Additionally, incorporating online can be a cost-effective alternative to traditional methods. Numerous platforms offer streamlined, user-friendly services specifically designed for startups and small businesses. By utilizing these online resources, individuals can save on expensive legal and administrative fees while still ensuring compliance with the state’s requirements.

Another way to save money when establishing a professional corporation is to carefully consider the initial capital expenditure. It is essential to strike a balance between purchasing high-quality equipment and resources and avoiding unnecessary expenses. Purchasing used or refurbished equipment can significantly reduce costs while still providing the necessary tools to deliver high-quality services to clients. Seeking second-hand office furniture or negotiating favorable leasing terms can also contribute to substantial savings in the long run.

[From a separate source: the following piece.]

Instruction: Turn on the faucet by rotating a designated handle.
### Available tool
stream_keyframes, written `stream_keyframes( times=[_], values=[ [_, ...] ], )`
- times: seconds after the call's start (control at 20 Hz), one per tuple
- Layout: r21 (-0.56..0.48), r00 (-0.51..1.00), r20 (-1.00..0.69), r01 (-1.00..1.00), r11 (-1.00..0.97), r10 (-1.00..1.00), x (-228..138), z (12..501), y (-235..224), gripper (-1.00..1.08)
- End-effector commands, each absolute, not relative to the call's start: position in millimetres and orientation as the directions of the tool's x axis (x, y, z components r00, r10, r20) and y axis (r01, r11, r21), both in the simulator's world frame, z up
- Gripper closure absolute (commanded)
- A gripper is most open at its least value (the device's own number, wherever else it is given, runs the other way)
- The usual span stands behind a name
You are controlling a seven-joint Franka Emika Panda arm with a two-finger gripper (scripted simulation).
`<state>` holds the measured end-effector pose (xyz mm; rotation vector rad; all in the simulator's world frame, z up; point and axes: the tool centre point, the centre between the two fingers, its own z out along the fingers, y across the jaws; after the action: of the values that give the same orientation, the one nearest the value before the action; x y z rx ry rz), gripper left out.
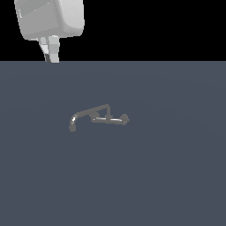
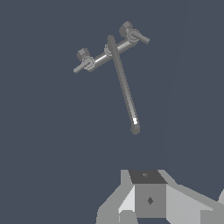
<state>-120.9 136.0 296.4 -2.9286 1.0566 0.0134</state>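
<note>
The faucet [image 1: 99, 115] is small and dull grey and stands on the dark floor in the middle of the exterior view. Its long thin spout [image 1: 81, 114] curves down toward the exterior view's left. A horizontal bar ends in a knob [image 1: 125, 118] on the right. In the wrist view the faucet [image 2: 114, 50] shows from above, with a handle at each end of the bar [image 2: 84, 63] [image 2: 133, 36] and the spout tip [image 2: 135, 128]. My gripper [image 1: 50, 55] hangs high above and far back to the left of the faucet. Its fingers are close together and hold nothing. It also shows in the wrist view [image 2: 150, 192].
The flat dark grey floor [image 1: 167, 176] spreads all round the faucet. The white robot hand [image 1: 50, 17] fills the upper left corner of the exterior view. Nothing else is in view.
</note>
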Motion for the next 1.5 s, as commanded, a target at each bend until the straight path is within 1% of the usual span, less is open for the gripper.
stream_keyframes(
  times=[0.0,0.85,1.45],
  values=[
    [-0.024,0.738,-0.018,-0.674,-0.738,-0.674,-109.0,283.9,141.3,1.08],
    [-0.016,0.506,-0.016,-0.863,-0.506,-0.862,-28.9,203.7,156.5,1.08],
    [-0.006,0.265,-0.005,-0.964,-0.265,-0.964,41.8,133.7,146.9,1.08]
  ],
)
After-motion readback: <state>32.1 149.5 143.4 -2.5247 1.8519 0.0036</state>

The careful management of ongoing expenses is another factor to consider while forming a professional corporation in Florida. Conducting thorough research before making any financial commitments, such as setting up utility services or purchasing insurance, can help identify the most cost-effective options available. Comparing quotes from multiple providers and selecting those offering the best value for money can lead to significant savings over time.

Furthermore, utilizing technology can be invaluable in reducing costs. Embracing digital platforms and software solutions can automate routine tasks, streamline workflows, and minimize the need for manpower. By leveraging technology, companies can not only cut down on labor costs but also achieve operational efficiency, providing an edge in an increasingly competitive market.

Lastly, collaboration and resource sharing can play a substantial role in cost optimization. Exploring opportunities for partnerships among professionals in the same field can provide access to shared resources, knowledge, and even marketing efforts. This collaborative approach allows businesses to pool resources and reduce individual costs associated with advertising, office space, and staff training.

In conclusion, forming a professional corporation in Florida does not have to be an unaffordable venture. By carefully evaluating the need for professional guidance, incorporating online, being mindful of initial capital expenditure, managing ongoing expenses efficiently, utilizing technology, and exploring collaboration opportunities, aspiring entrepreneurs can significantly reduce the financial burden associated with establishing a professional practice. With the appropriate strategies in place, one can navigate the formation process smoothly and lay a strong foundation for future success.

Conclusion

In conclusion, forming a professional corporation in Florida is a strategic decision for licensed professionals who seek to combine their expertise and services under a single corporate entity. This business structure offers limited liability protection, a formal governance structure, and compliance with state licensing requirements. However, it also comes with certain restrictions on ownership, transfer of shares, and personal liability for professional malpractice. By carefully considering the advantages and disadvantages of a professional corporation, professionals can determine whether this structure aligns with their business goals, regulatory requirements, and risk management needs, ultimately contributing to a more organized, secure, and compliant professional practice.